It was Sir who gave Mick's address on St. Philip Street in New Orleans to the FBI.
Two feds in suits and ties showed up at the house in Memphis looking for Mick. He'd dropped out of Memphis State, lost his student deferment, and was evading the draft. Not just evading the draft but sending his draft board a steady stream of antiwar literature—posters of Che Guevera, the poems of Ho Chi Minh, all of which were by law required to be kept in his file. One of the agents said to Sir that it must be sad to no longer hear from his runaway son, and Sir replied that sure he heard from Mick, he'd received a letter just the other day. The agents told him they'd have to confiscate the letter, and he handed it over. On the envelope was Mick's address in New Orleans.
As letters go, it wasn't particularly incriminating:
Dear Folks, Don't worry that you haven't heard from me. I was in Mexico. Now I'm back here, doing okay. Got a job cleaning ships. The food in this town is sure good.
Peace, Mick
Mick was in bed with a nun when the FBI broke down his door, which was unlocked, and stormed in with guns drawn. They made Mick and the nun lie facedown and naked on the floor while they cuffed Mick. The nun—her name was Sister Claudia—was in the process of leaving her order. Mick had met her at a protest rally. U.S. marshals took Mick to the New Orleans Parish Prison, where he was thrown in with the general population. He was twenty-one, blond, and really did bear a resemblance to the dead actor James Whatshisface.
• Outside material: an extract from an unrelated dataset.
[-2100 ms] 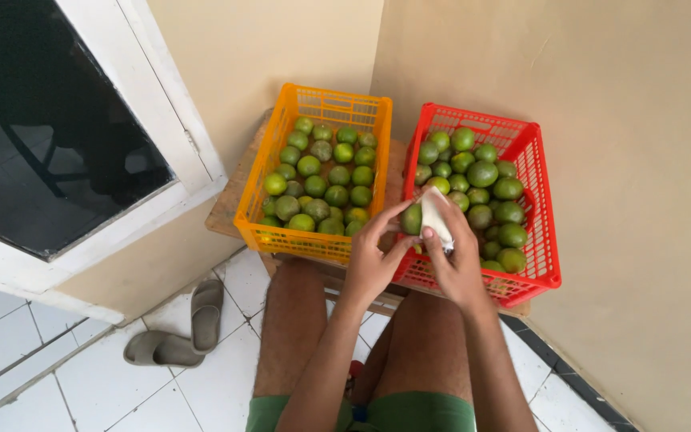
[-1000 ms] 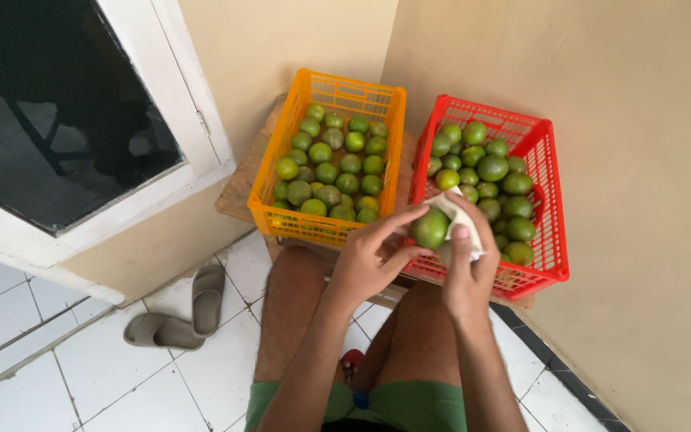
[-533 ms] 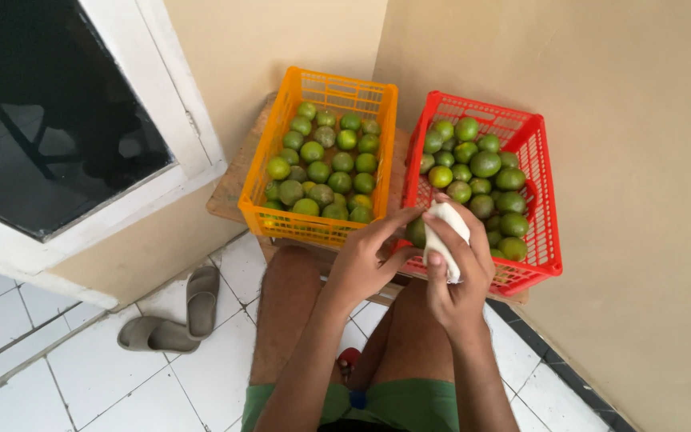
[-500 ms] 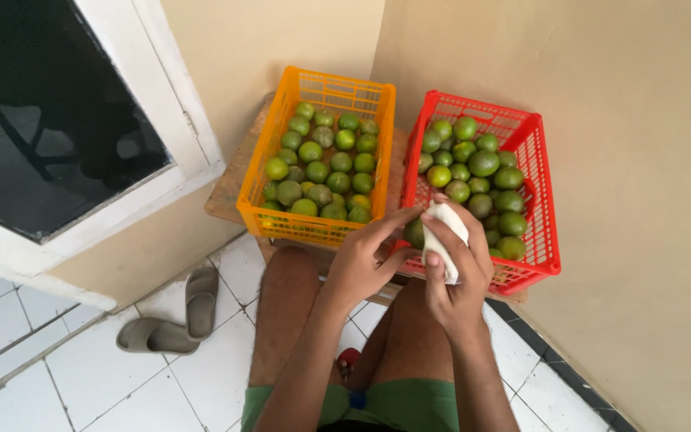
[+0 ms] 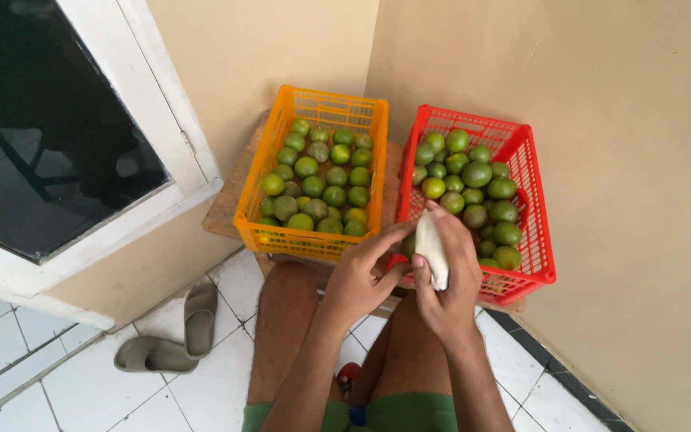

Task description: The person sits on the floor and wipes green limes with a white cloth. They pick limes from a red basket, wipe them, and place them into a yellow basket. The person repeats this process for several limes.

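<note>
My right hand (image 5: 449, 280) grips a white cloth (image 5: 431, 250) wrapped around a green lime (image 5: 409, 245), of which only a sliver shows. My left hand (image 5: 361, 276) touches the same lime from the left with its fingertips. Both hands hover over the near left corner of a red crate (image 5: 536, 240) full of green limes. An orange crate (image 5: 257, 188) with several limes stands just left of it.
Both crates rest on a low wooden board (image 5: 229, 200) in the corner of beige walls. A pair of grey sandals (image 5: 173, 332) lies on the white tiled floor at left. A white-framed dark window (image 5: 49, 144) fills the left. My bare knees are below the hands.
The hands stayed together over the red crate's near corner; the lime, plainly visible a second ago, is now mostly covered by the cloth and fingers.
</note>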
I didn't know what had happened until several days later, when I got a message to call a Sister Claudia, whom I'd never heard of. I was teaching at a junior high in the Caribbean; I'd finally made it from Blue Island Avenue to a real blue island. She'd had a hard time tracking me down.
“You have to get him out,” Sister Claudia pleaded on the phone. “His cell mate, who's in for murder, is a psychopathic weight lifter covered in Klan tattoos. Mick's fighting for his life every night in there. They broke his nose, they knocked out one of his front teeth.” She began to cry.
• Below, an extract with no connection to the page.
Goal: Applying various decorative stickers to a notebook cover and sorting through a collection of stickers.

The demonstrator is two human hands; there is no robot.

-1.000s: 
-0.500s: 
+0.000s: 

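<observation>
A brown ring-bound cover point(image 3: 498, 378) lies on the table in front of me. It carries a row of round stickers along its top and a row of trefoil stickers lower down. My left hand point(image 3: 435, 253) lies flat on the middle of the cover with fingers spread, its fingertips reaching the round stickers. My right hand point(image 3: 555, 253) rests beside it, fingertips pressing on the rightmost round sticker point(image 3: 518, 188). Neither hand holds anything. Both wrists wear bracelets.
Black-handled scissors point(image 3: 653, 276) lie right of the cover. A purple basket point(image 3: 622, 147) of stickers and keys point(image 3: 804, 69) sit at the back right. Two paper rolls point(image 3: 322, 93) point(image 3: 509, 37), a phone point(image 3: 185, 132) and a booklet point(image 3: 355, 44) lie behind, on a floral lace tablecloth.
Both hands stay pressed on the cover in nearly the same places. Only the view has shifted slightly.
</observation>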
I telephoned our father immediately.
“A little time in there might straighten him out,” he said.
“Are you nuts? Do you know what goes on in prison? They'll gang-rape him.”
“What the hell are you talking about?” he said.
“Don't you know what happens in prison to young guys, Dad?”
Then I realized he didn't know, or didn't want to. I pictured him after dinner sitting before the TV, Mammy darning socks
while he pondered his monthly issue of
Forbes
, calculating market forces for investments he never made. And then, although the events weren't connected, I recalled how, long ago, when he was told by the nuns that, given his IQ scores, Mick should be sent to a special school, our father became alarmed. He thought they were talking about reform school.
“It's true what I'm telling you,” I said. “Look, I can't do anything from here, but I'll fly in and get him a lawyer.”
“What's wrong with you guys?” he asked. “I don't understand my own sons. If it ain't one mess, it's another.”
One mess or another—an expression we'd been raised with, not that it applied strictly to Mick and me. When our father was hospitalized, bleeding internally and awaiting exploratory surgery, I called from the airport, on my way to Memphis, and asked, “How you doing, Dad?” and he answered, “I'm in kind of a mess here, sonnyboy.”
I didn't have to return to the States to try to get Mick out of prison. After talking to me, Sir packed a suitcase, got in his gold Chrysler, and drove in the middle of the night to New Orleans. He hired a lawyer and had Mick out two days later, then took Mick to the dentist and got him a new front tooth.
“Qué quieres?”
the Disciple demands.
 
The kid hasn't indicated that he's understood one word Mick has said in Spanish, but now he makes a gracious gesture toward the gangway, inviting Mick to step into it and visit the back yard he's been describing. Mick glances toward the gangway—a narrow, shadowy corridor between apartment buildings. At the end, bounded on three sides by the brick walls of apartment buildings, a square of trampled mud is crosshatched by shadows of clothesline and power wires. It's the patch of earth Mick has come here to stand on again. He can still predict the angles of ricochets off
the brick wall of the building next door, whose mortar was knocked loose years ago by the countless hours of pounding he gave it with a rubber ball. And down the crumbling, cobwebbed basement steps that smell of leached lime, he knows by heart the recesses where spiders, rats, and alley cats harbor their wildness in the musty darkness. Behind the oil shed Sir built, under the rafters, are caches where we hid cigarettes and lighters, pints of muscatel the winos bought for us, dirty playing cards, illegal fireworks, a Wham-O slingshot and a bag of ball bearings with an affinity for factory windows, a throwing knife we'd practiced with on Kashka's fence. He wonders whether any of our treasures are still hidden there. What might he remember standing in the back yard? He can visualize how the shadows of clothesline and hanging laundry are swallowed as the deeper shadows of the brick walls extend across the yard. It's a place composed more of shadow than of earth. Shadows familiar enough to be recognized by their smell, the smell of a past that sometimes seems more real than the present, a childhood in which degrees of reality were never a consideration, when reality and the sense of identity that went with it were taken for granted. That unquestioned conviction as to who they are is the advantage the Disciples on the front steps have over him.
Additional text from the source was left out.